J’accuse l’incompétence de certains responsables du contre-terrorisme militaire qui ne comprennent pas le travail de renseignement et le mettent en danger chaque jour par les décisions inconséquentes qu’ils prennent. Aujourd’hui, en Belgique, le responsable du contre-terrorisme militaire n’est jamais un homme issu du renseignement et il ne faut aucune compétence spécifique pour occuper ce poste ! Le dernier colonel en charge du contre-terrorisme nous disait son peu d’intérêt pour l’analyse (« nous n’en n’avons pas besoin, disait-il ») et a pris la décision de supprimer la bibliothèque consacrée à ce sujet. Comment peut-on analyser sans connaissances, sans background, sans compréhension profonde des enjeux ? Comment peut-on utiliser l’information opérationnelle récoltée sur le terrain si elle n’est pas connectée, investiguée, mise en liens et en perspective ?

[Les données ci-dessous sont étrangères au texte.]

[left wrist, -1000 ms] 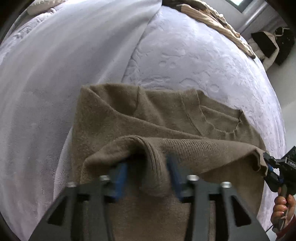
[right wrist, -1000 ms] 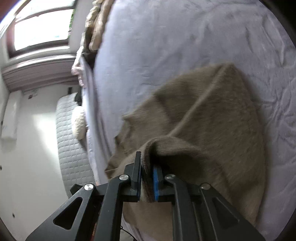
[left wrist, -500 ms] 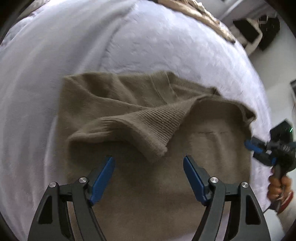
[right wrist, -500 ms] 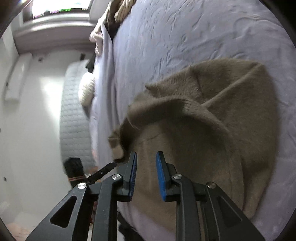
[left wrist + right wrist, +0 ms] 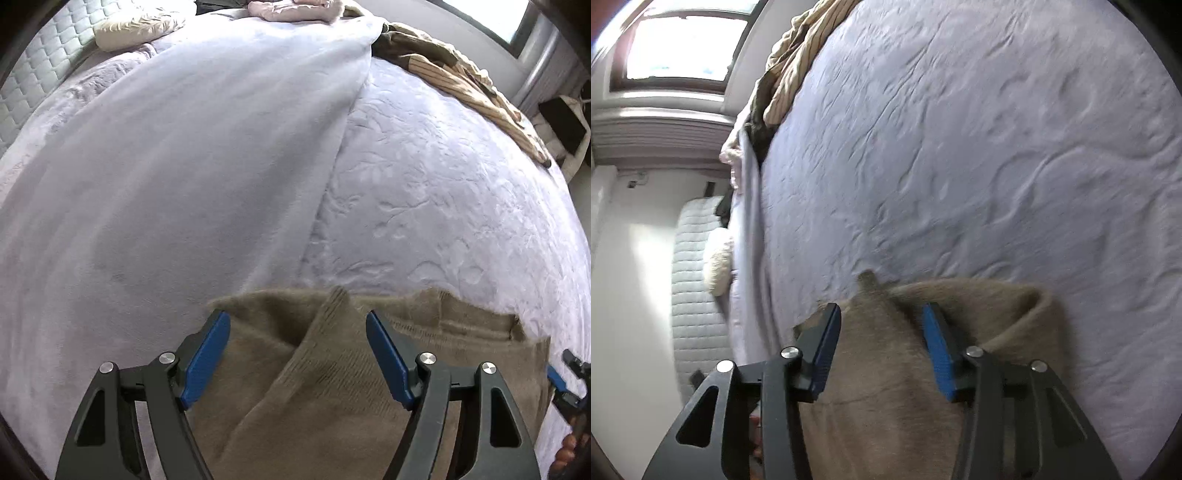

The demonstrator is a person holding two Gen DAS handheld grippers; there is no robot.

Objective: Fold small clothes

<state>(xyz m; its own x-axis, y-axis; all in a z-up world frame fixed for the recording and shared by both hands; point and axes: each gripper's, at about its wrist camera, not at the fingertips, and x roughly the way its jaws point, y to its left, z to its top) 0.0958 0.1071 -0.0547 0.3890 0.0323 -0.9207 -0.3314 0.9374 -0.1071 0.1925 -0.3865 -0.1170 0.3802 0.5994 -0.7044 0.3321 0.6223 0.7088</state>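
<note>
Through my left wrist camera, my left tool point(image 5: 297, 354) is hanging released, its blue pads wide apart over the brown sweater point(image 5: 332, 387) and gripping nothing. The sweater is lying on the bed point(image 5: 424, 192), at its near edge, its long axis running side to side across the view, with a ribbed flap point(image 5: 332, 332) folded over it and pointing away from me. A pale blanket point(image 5: 166, 166) is covering the bed's left half, and striped clothes point(image 5: 461, 81) are piled at the far right.

Through my right wrist camera, my right tool point(image 5: 881, 350) is likewise hanging released, pads apart, above the sweater point(image 5: 886, 406), whose rolled edge point(image 5: 1034, 306) is lying just right of the tool.
</note>
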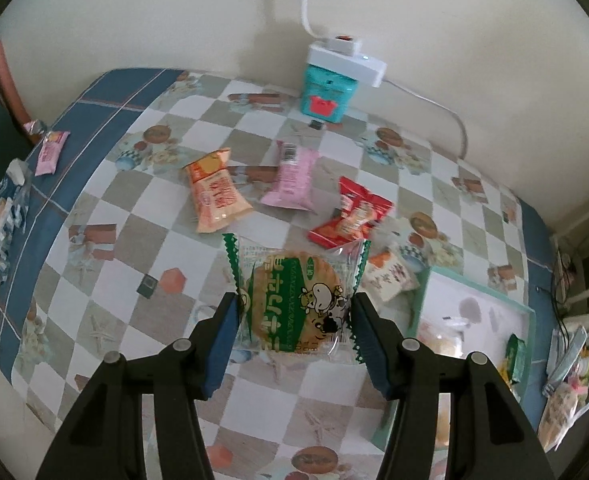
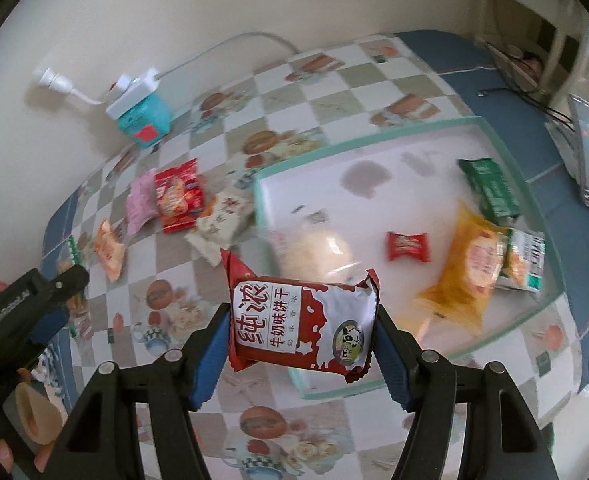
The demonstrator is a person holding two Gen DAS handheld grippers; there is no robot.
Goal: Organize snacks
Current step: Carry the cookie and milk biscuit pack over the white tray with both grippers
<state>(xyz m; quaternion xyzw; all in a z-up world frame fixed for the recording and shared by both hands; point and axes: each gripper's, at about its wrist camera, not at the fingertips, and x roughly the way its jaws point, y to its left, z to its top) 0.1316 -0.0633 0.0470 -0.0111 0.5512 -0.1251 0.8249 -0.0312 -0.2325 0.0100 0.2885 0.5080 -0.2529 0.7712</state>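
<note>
A: Our left tool is clamped on the green rice-cracker packet, blue pads pressing its crimped side edges, and we hold it above the checkered table.

B: And our right tool grips the red-and-white milk biscuit packet the same way, over the near left corner of the mint-rimmed tray.

A: Beyond the cracker, farther on the table, we see an orange packet, a pink packet and a red packet, lying near each other.

B: A white packet lies just left of the tray. In the tray we see a small red candy, a yellow packet, a dark green packet to the right, and a pale blurred item near the left.

A: At the far wall stands a teal box with a white power strip on top.
</note>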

Je me souviens d’un responsable de la sécurité belge qui me disait « que l’on peut régler une attaque chimique avec l’eau des camions de pompiers » (sic) … Propos tenus lors de la visite du président Bush à Bruxelles en 2005.
Je me souviens des propos d’un responsable de la Sûreté de l’Etat qui s’énervait lorsque je disais en 2001 que la Belgique était une base arrière du terrorisme depuis des décennies. Une situation connue depuis plus de 20 ans et pour laquelle rien ou presque n’a été fait faute de moyens et de volonté. Toujours ce politiquement correct qui gouverne notre pays !

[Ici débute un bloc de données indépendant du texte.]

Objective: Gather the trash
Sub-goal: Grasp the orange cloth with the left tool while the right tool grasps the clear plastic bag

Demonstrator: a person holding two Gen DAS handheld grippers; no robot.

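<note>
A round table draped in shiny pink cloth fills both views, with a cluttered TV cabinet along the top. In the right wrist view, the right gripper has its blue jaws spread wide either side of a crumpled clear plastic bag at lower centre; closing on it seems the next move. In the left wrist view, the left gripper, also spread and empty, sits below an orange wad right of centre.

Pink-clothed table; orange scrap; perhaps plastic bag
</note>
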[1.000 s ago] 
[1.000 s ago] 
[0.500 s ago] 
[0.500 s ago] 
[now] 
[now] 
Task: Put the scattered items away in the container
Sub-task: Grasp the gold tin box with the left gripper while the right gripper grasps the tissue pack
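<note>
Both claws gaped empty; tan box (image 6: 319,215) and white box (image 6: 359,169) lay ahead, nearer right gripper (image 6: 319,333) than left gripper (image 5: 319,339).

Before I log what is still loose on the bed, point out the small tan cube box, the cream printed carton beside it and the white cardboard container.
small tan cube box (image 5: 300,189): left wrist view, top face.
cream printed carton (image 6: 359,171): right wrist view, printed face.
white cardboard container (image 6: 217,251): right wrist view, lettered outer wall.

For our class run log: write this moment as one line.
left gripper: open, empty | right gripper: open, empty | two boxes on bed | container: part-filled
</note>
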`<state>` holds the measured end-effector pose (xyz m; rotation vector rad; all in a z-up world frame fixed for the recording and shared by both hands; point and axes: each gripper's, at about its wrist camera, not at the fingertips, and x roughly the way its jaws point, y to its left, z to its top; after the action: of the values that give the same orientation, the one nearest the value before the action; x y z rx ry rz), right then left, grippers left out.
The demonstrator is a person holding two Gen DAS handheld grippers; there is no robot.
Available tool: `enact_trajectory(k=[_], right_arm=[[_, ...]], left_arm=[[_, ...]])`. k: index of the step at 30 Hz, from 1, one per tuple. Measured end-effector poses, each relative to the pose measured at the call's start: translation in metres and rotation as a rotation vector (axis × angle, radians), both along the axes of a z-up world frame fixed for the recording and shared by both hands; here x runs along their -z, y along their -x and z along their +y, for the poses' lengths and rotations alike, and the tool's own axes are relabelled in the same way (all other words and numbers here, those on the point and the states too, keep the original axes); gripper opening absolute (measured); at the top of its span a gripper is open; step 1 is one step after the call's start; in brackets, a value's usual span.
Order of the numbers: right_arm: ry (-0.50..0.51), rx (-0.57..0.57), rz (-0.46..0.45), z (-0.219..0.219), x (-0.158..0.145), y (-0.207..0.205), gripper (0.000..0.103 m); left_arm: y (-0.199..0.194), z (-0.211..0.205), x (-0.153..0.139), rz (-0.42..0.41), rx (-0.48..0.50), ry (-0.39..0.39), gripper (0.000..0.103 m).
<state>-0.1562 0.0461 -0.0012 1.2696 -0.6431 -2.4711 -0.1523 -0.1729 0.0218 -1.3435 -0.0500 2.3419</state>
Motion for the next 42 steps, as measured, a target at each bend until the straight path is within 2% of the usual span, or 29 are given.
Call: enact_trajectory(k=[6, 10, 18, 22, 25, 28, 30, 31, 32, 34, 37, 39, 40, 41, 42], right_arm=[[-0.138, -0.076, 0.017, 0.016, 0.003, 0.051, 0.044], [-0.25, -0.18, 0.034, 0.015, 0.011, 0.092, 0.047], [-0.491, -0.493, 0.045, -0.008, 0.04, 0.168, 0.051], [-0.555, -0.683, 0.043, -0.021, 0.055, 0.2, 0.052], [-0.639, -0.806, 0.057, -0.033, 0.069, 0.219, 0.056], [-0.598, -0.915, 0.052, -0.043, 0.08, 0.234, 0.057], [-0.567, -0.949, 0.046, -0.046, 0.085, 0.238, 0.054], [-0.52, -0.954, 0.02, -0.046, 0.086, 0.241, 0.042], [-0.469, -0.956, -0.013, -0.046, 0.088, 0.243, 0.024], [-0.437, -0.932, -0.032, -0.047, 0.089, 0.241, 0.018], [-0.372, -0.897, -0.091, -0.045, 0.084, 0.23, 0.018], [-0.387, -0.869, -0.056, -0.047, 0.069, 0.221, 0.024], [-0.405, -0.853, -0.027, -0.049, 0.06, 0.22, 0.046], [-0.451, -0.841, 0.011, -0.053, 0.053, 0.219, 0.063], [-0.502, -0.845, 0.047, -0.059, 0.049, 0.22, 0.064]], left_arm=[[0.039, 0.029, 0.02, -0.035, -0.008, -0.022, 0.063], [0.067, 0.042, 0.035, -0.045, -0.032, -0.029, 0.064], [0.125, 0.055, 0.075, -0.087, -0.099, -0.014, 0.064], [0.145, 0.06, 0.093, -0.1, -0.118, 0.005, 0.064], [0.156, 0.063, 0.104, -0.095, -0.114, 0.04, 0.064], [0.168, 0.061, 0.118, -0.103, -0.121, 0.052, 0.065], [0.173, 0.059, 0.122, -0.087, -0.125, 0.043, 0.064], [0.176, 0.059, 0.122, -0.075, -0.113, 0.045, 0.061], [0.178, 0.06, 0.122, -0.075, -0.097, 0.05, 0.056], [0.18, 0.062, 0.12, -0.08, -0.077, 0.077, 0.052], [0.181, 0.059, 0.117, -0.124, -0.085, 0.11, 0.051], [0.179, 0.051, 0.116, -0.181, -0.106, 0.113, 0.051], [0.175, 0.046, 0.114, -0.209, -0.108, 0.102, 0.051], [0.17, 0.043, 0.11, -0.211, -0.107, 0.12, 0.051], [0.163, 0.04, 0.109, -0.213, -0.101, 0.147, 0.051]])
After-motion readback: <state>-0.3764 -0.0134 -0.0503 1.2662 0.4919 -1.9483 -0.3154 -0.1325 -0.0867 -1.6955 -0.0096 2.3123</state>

J’accuse le contre-terrorisme militaire d’amateurisme : manque criant d’inspecteurs de terrain (combien en avons-nous sur le terrain, général ? Je sais, c’est secret mais c’est surtout dramatique) et manque critique de connaissances sur l’islam radical.
J’accuse… et après ?
Je ne peux terminer ce « j’accuse » sans une pensée pour mes anciens collègues du renseignement et de la police fédérale qui, toujours, ont fait montre d’une volonté de travailler le plus professionnellement possible sans que le monde politique ne leur témoigne le moindre soutien réel, hors des discours en conférence de presse.

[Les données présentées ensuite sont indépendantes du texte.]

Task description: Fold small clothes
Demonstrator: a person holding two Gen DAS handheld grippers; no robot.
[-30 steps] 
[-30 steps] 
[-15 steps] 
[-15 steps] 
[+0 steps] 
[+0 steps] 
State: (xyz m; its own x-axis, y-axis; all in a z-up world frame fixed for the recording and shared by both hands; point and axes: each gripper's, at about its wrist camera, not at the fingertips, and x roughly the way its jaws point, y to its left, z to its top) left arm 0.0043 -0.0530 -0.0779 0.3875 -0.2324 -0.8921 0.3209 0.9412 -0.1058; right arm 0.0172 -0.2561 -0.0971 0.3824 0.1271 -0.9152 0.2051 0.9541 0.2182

Les responsables politiques n’écoutent pas les services de renseignement. Jamais. Quand sont-ils venus pour la dernière fois dans les bureaux des services militaires pour tenter de comprendre nos missions ? Quand ont-ils constaté de visu le manque de moyens de services sur lesquels ils comptent pour assurer la sécurité des citoyens ?
Malheureusement il est trop tard. Les morts sont là et l’on ne peut que pleurer sur l’impéritie de nos responsables. Toutes mes pensées se dirigent bien sûr vers les victimes et leurs familles. Mais ma colère se tourne aujourd’hui vers le monde politique. Si les coupables sont bien évidemment les djihadistes, il y a également des personnes responsables d’avoir laissé ces attaques se perpétrer ; et elles devront rendre des comptes aux citoyens belges. Ce sont des années de mauvaise gestion et de défaut de prévoyance qui sont à l’origine de cette situation ; le gouvernement actuel ne fait que tenter de colmater les brèches d’une situation héritée de ses prédécesseurs.
Mais maintenant, il nous faut réagir et proposer des solutions. Ce n’est plus un choix, c’est une obligation que nous devons aux victimes du terrorisme et afin de remédier à nos incompétences.